§ **PROBLEM**:
From the entries below, please output exactly the lines starting at the one containing "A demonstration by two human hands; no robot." and ending at the one containing "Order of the", both included.

(DATA SECTION)

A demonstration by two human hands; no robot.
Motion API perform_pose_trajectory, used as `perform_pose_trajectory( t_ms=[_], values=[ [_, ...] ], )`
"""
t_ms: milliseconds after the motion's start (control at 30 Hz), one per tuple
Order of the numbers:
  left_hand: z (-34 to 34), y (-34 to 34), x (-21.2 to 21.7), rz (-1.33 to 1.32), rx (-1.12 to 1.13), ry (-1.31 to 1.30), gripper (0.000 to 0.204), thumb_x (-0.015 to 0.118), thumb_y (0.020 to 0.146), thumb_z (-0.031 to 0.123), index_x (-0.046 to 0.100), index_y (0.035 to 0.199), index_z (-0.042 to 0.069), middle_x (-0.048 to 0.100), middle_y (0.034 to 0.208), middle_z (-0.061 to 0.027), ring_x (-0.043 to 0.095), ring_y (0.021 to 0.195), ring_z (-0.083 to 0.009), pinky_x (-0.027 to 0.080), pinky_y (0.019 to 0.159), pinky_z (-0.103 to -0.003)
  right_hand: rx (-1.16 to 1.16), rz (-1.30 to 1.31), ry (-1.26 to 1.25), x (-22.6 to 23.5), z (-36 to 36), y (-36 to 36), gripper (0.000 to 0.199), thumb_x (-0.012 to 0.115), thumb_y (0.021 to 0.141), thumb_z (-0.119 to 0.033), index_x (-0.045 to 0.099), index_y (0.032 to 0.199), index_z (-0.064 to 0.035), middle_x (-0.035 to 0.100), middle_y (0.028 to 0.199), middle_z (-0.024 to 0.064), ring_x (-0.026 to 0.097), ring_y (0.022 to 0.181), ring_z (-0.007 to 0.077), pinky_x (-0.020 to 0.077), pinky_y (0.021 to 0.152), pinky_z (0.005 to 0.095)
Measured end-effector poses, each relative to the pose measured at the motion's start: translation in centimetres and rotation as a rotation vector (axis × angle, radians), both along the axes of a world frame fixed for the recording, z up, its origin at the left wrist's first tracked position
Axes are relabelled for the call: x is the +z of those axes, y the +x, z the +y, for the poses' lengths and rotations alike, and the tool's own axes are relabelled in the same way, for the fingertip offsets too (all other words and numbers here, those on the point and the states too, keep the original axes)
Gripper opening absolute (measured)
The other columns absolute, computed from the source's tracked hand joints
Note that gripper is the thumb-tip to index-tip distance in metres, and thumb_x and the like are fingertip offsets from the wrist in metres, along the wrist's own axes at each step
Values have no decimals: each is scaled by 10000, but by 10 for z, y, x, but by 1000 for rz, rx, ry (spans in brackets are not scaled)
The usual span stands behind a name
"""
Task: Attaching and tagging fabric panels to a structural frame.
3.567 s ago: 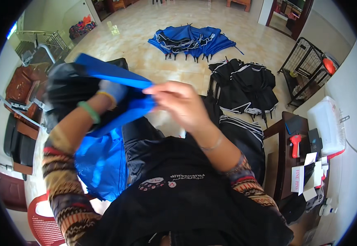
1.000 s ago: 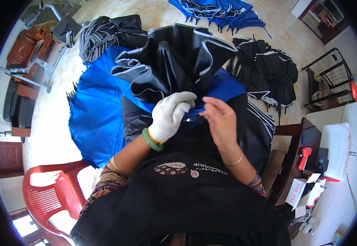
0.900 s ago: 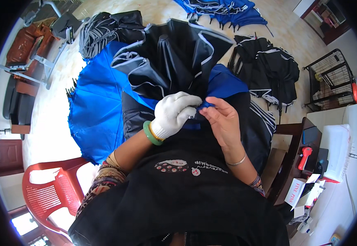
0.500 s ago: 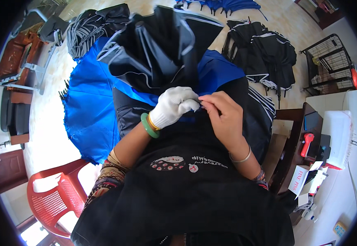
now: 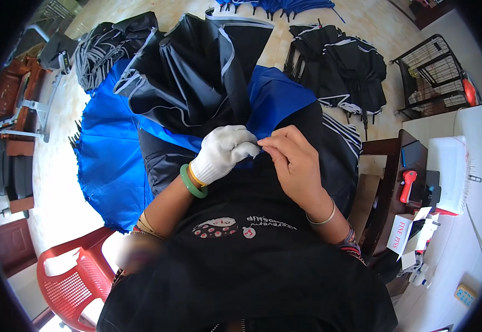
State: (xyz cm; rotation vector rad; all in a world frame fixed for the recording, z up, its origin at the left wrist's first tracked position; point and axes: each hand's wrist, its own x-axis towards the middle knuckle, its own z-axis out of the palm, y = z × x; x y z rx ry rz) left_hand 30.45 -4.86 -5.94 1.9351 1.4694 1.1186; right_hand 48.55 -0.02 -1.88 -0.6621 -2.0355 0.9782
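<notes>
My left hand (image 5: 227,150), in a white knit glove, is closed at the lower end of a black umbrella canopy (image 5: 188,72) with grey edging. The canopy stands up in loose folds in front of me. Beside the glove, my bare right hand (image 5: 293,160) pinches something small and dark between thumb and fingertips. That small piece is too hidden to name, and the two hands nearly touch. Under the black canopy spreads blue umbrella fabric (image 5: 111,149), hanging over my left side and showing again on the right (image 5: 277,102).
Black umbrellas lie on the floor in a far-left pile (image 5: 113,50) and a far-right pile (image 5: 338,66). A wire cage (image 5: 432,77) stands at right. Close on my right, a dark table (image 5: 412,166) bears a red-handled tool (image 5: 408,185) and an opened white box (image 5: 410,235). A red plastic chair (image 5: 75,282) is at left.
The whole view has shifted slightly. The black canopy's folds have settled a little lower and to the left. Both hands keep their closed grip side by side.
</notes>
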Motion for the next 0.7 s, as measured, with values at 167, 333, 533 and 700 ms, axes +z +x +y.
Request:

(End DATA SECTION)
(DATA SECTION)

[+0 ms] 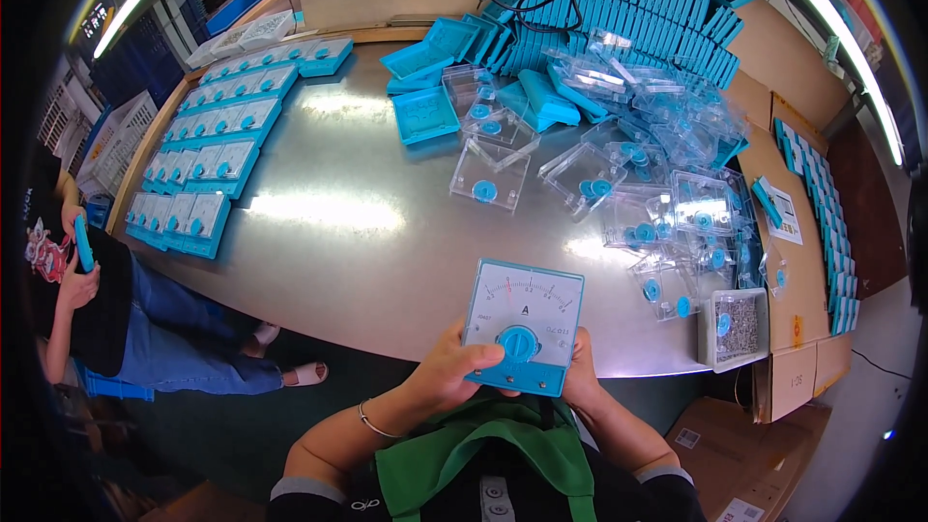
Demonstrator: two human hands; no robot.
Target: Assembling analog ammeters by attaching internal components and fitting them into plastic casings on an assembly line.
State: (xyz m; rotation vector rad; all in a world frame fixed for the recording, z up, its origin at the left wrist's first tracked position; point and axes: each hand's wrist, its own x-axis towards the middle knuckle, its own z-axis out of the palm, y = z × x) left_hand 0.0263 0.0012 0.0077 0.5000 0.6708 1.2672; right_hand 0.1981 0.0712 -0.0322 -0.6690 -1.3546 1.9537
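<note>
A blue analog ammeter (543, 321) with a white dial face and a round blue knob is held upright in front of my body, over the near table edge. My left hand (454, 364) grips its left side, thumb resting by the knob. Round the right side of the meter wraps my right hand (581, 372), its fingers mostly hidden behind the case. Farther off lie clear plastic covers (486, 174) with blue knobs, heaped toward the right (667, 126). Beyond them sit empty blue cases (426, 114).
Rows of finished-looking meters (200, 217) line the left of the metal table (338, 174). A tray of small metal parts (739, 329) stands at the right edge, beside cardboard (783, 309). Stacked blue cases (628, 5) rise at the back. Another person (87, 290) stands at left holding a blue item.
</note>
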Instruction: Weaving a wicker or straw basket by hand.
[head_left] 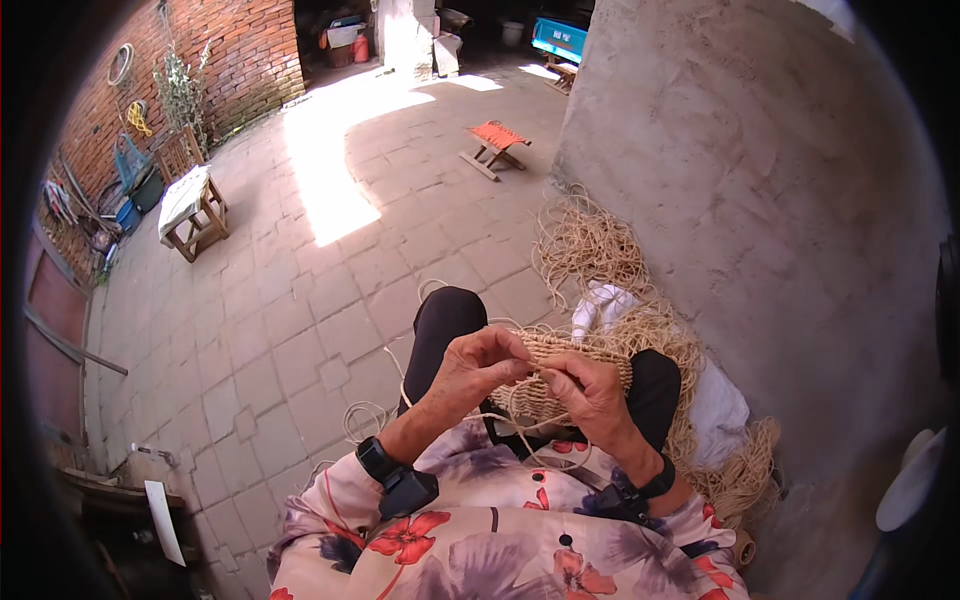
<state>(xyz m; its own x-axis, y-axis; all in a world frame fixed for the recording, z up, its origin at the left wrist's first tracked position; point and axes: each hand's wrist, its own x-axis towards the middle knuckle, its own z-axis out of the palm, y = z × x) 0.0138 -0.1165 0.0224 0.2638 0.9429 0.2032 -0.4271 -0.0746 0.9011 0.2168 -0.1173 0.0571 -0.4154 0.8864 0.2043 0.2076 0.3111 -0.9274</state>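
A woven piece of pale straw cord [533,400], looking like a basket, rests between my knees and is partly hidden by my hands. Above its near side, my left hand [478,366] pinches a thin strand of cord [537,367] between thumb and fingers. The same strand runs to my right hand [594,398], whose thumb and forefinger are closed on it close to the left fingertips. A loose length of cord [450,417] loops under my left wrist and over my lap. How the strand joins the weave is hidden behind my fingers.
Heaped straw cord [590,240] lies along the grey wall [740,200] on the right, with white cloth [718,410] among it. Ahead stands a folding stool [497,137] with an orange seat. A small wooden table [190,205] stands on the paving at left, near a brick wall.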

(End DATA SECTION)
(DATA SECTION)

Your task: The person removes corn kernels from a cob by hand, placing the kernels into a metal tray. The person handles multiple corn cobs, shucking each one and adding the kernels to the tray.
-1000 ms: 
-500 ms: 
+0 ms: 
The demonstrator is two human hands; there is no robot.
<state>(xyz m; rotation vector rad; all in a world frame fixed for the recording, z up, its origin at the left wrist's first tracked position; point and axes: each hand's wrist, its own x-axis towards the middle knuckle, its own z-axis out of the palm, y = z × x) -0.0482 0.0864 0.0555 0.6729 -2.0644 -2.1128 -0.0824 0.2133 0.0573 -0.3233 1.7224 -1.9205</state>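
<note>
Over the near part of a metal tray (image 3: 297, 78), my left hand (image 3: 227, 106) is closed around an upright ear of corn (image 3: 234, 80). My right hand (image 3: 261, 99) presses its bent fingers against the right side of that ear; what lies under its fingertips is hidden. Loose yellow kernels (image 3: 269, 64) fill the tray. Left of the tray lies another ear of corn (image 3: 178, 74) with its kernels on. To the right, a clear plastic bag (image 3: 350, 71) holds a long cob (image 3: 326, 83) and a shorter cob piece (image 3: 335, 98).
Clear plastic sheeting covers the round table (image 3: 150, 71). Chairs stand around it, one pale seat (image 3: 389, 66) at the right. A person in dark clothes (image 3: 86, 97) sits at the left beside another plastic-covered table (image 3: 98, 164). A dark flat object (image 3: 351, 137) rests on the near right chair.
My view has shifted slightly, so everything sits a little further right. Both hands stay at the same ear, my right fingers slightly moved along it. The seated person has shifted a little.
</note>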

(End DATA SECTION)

§ **WRITTEN ANSWER**:
A demonstration by two human hands; no robot.
Motion API perform_pose_trajectory, used as `perform_pose_trajectory( t_ms=[_], values=[ [_, ...] ], )`
"""
t_ms: milliseconds after the motion's start (control at 30 Hz), one per tuple
Order of the numbers:

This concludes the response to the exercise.